Name: INSOLUBLE
Genre:
YA, Speculative Fiction
Word
Count: 92,000
Query:
Sixteen-year-old Seneca Harvey is an involuntary superhero who
can’t resist punking the bad guys to avenge their victims. But stomping on the
manhood of men twice her size and mummifying gas station thieves with duct tape
screams ‘I’m powerful and a little off balance. Please strap me in a kryptonite
straight jacket.’
Seneca’s daytime role as the rambling girl that even teachers
overlook is easy. Eleven different cities in thirteen years with no one
writing to say they miss her is a good sign she’s got the incognito thing down.
But on random nights when other people’s fear transforms her into a spectacle
of immeasurable speed, strength and agility, incognito ain’t easy. The media is
this close to outing her.
Their spot-on description leads John Randall, the investor who
funded the experiments that turned her into a freak, right to her doorstep. He
wants a little return on his investment, in the form of Seneca back in a lab
with chemical elements racing through her veins.

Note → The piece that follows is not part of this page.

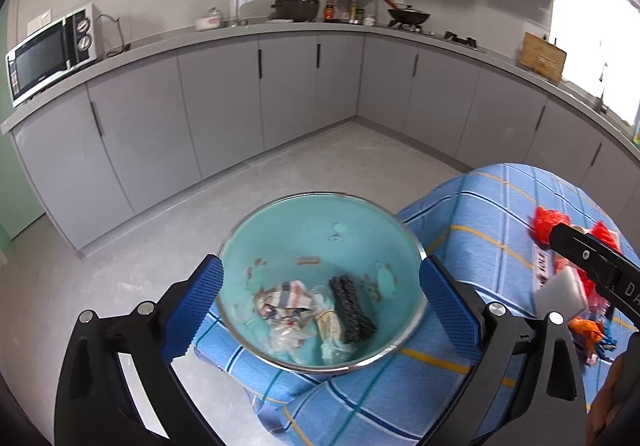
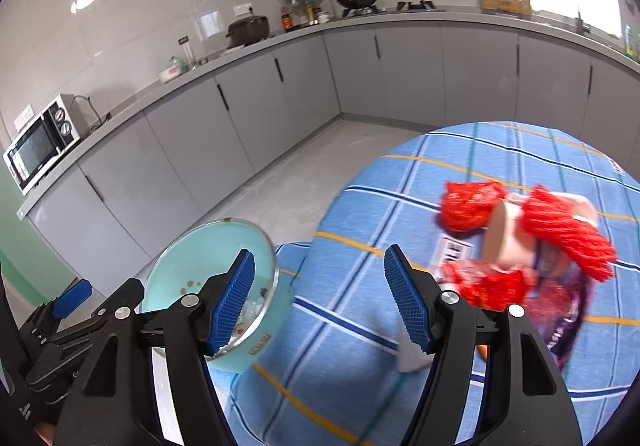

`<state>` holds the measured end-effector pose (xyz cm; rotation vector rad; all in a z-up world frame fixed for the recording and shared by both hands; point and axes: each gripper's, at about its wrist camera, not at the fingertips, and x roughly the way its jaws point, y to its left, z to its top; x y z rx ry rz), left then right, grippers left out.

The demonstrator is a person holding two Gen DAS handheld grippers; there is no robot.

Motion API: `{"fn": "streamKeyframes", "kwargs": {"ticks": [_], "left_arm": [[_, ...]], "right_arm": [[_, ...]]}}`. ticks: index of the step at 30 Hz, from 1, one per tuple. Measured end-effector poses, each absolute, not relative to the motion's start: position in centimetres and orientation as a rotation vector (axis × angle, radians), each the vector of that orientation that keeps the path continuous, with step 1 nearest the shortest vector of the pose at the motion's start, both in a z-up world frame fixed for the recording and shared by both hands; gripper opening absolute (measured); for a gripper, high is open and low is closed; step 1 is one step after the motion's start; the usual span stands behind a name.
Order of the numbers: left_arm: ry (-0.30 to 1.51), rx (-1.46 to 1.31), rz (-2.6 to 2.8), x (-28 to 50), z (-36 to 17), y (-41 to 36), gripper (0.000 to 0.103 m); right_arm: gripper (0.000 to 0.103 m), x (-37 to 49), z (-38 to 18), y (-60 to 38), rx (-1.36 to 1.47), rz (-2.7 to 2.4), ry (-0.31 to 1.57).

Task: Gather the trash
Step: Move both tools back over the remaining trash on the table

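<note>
Trash already lies in the teal bowl (image 1: 320, 246) seen from the left wrist: a crumpled plaid wrapper (image 1: 286, 300), a clear plastic scrap (image 1: 290, 338), a pale tied wrapper (image 1: 330, 330) and a dark knobbly strip (image 1: 352, 306), all gathered toward the bowl's near side. The bowl has a metal rim and sits at the left corner of the table, on the blue checked tablecloth (image 1: 472, 214), partly overhanging the edge above the grey floor (image 1: 120, 246). The left gripper (image 1: 320, 306) is spread wide, its blue pads (image 1: 196, 306) standing either side of the bowl; whether they touch the rim cannot be told. At the right edge of this view the right gripper (image 1: 592, 266) reaches over a heap of red and orange litter (image 1: 546, 222) on the cloth. Behind, a microwave (image 1: 48, 54) stands on the long grey counter (image 1: 240, 31).

From the right wrist, the right gripper (image 2: 320, 302) is also wide apart and holds nothing, its fingers (image 2: 408, 306) hovering over bare cloth near the table's middle. Just beyond its right finger lies the blurred trash pile: red mesh netting (image 2: 568, 234), a crumpled red bag (image 2: 468, 206), a paper cup (image 2: 504, 238) on its side between them, and a dark purple wrapper (image 2: 572, 314). A white scrap (image 2: 410, 358) shows under the right finger. The bowl (image 2: 192, 254) appears at the table's left edge, well apart from the pile, behind the left finger, with the left gripper (image 2: 76, 296) beside it.
</note>
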<state>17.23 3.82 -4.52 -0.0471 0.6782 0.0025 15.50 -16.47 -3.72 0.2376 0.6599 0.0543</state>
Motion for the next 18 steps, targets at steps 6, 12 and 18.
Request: {"fn": "streamKeyframes", "kwargs": {"ticks": [6,12,18], "left_arm": [[0.673,-0.011,-0.039,16.3,-4.2,1.1,0.097],[0.682,0.022,-0.103,15.9,-4.5,-1.9,0.097],[0.695,0.054,-0.174,15.3,-4.9,-5.2,0.097]], "right_arm": [[0.067,13.0,-3.6,-20.5,0.277,-0.01,0.635],[0.067,10.7,-4.1,-24.5,0.287,-0.091,0.616],[0.066,8.8,-5.4,-27.7,0.311,-0.154,0.637]]}}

Next up: Impromptu move #12. And she’ll get right on that. As
soon as she convinces herself that the chance to end Randall’s research isn’t
worth the risk of becoming his lab rat again.
First
250:
I yank
away the screen of my bedroom window, swing my legs over the sill and jump out
into the night air. I have no idea where I'm going.
My feet
hit the ground. It’s less of a landing and more of a jumping off point for my
dash toward wherever the call of fear leads. Every hair on my body feels like a
separate nerve. It’s like a tickle on the bottoms of my feet, except all over.
With every breath, the familiar taste of metal on my tongue gets stronger.
In
seconds, I make it about 30 miles away from my average Detroit suburb to one of
those neighborhoods that my aunt and I cruise through trying to claim the best
houses before the other one does. My heartbeat is furious as if it’s giving my
muscles the strength they need to tear through my skin. I’m getting closer to
fear’s call.
By the
time I reach a huge lawn with skyscraper-like trees and a hidden drive, running
isn’t enough to satisfy the hunger of the energy that rages through me. My
feet, my ears, my muscles, my sensitivity to the fear that calls me— are all
stronger, better, faster, more. I use the energy to launch myself up and
through a second-story window of a city-block sized mansion. I somersault into
a dark bedroom. Glass ricochets off my body, generating insect-like annoyances
on my skin and then scattering across the hardwood floor.